Jennifer kannte den Song. Jonas hatte ihn schon vor einigen Jahren geschrieben. Sie konnte sogar den Text auswendig. Es ging darum, dass Jonas aufgrund seines Schwulseins in gewisser Weise gezwungen war, sein Leben selbst zu definieren und in die Hand zu nehmen. Ihre Gedanken schweiften ab: Auch sie war seit einigen Tagen nicht mehr wie die anderen. Auch sie war gezwungen, konsequente Entscheidungen zu treffen und ihre Ziele zu verfolgen. Aber worin bestanden ihre Ziele? Sie war doch bloß eine ganz normale Zweiundzwanzigjährige. Vor zwei Wochen hätte sie hilflos vor sich hingemurmelt, wenn jemand nach ihren Zukunftsvisionen gefragt hätte. Erst mal das Studium fertig machen. Vielleicht – aber das hätte sie nie laut gesagt – wollte sie später Kinder haben. Aber nur mit dem richtigen Mann. Ihre Eltern waren so verschieden gewesen und hatten einander nicht immer gutgetan. Aber jetzt? Wie sollte sie ihre ganzen unausgesprochenen Lebenserwartungen in sechs Monate pressen?
Um sie herum brandete Beifall auf. Einige Zuschauer sprangen auf, klatschten, pfiffen, forderten eine Zugabe. Auch Jennifer applaudierte begeistert. Verlegen saß Jonas auf der kleinen Bühne und lief knallrot an. Ihr Bruder war bestimmt kein schüchterner Typ, aber sie war sicher, dass er dem Beifall mehr misstraute, als ihn zu genießen. In ihrer Familie musste man Leistung bringen, um geliebt zu werden, und Singer-Songwriter stand nicht auf der Liste anerkannter Berufswünsche.
Jonas begann dann aber doch zu lächeln und spielte zwei Zugaben.
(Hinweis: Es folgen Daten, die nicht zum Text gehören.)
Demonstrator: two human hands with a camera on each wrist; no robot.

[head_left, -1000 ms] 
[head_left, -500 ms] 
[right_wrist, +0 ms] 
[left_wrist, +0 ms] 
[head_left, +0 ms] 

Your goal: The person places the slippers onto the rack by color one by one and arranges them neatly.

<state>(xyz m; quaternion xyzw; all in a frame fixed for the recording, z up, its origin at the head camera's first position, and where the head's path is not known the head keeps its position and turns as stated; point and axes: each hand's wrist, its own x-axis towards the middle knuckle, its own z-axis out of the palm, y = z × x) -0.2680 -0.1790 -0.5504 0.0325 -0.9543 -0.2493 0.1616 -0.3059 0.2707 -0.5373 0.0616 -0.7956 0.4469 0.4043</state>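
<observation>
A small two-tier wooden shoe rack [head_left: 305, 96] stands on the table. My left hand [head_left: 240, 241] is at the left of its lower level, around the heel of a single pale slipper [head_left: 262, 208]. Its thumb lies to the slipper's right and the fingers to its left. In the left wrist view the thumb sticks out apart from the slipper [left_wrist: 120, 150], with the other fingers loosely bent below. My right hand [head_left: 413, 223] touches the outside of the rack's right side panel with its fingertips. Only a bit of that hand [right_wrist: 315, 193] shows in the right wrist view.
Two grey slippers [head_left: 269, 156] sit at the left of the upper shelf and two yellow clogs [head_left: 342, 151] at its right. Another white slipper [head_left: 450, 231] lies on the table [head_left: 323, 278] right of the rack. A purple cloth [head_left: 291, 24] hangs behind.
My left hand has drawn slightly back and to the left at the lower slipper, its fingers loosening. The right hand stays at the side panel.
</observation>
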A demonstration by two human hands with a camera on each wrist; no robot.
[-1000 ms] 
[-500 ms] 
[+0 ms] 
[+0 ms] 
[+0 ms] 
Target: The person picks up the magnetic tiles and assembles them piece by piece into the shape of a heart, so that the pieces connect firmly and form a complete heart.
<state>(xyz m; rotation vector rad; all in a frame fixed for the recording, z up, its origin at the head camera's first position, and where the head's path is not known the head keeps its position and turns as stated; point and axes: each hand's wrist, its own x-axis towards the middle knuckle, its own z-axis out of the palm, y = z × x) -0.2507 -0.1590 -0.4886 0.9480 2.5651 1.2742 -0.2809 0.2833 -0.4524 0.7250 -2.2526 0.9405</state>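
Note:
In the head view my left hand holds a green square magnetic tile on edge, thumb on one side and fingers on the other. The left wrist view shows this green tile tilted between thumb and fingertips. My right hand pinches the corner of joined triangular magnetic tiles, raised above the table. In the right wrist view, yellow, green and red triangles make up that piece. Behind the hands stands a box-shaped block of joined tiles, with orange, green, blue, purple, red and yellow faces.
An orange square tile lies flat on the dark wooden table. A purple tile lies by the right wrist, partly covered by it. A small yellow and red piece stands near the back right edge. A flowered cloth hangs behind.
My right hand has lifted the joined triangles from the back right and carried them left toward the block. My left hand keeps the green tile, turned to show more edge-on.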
Danach sprachen die Zuschauer noch eine Stunde lang über Jonas Songs, eine mögliche Karriere als Musiker und die Kraft der Veränderung durch einprägsame Lieder mit intelligenten Texten.
Jennifer fand es interessant, ihren Bruder von seinen Sorgen und Erfolgen, seinen Ängsten und Träumen berichten zu hören. Ja, sie kannte ihn wie keine andere, aber ihre gemeinsame Vergangenheit verstellte manchmal auch den Blick auf die Gegenwart. Es gefiel ihr, wie verwundbar er sich zwischendurch zeigte. Vielleicht sollte sie das auch mal probieren. Würde sie dann eher eine klare Vorstellung davon entwickeln, was sie mit den nächsten Wochen und Monaten anfangen sollte? Oder war es in ihrer Situation zwingend notwendig, sich mehr als bisher zusammenzunehmen, weil sonst gar nichts mehr ging?
Um ungestört Wirksamkeitsstudien durchführen zu können, hatte die Firma MedVida im Ebbegebirge ein kleines, aber exzellent ausgestattetes Klinikum errichtet. Dieses war mit der Übernahme an einen neuen Betreiber gefallen: das brasilianische Konglomerat GlobalENJ.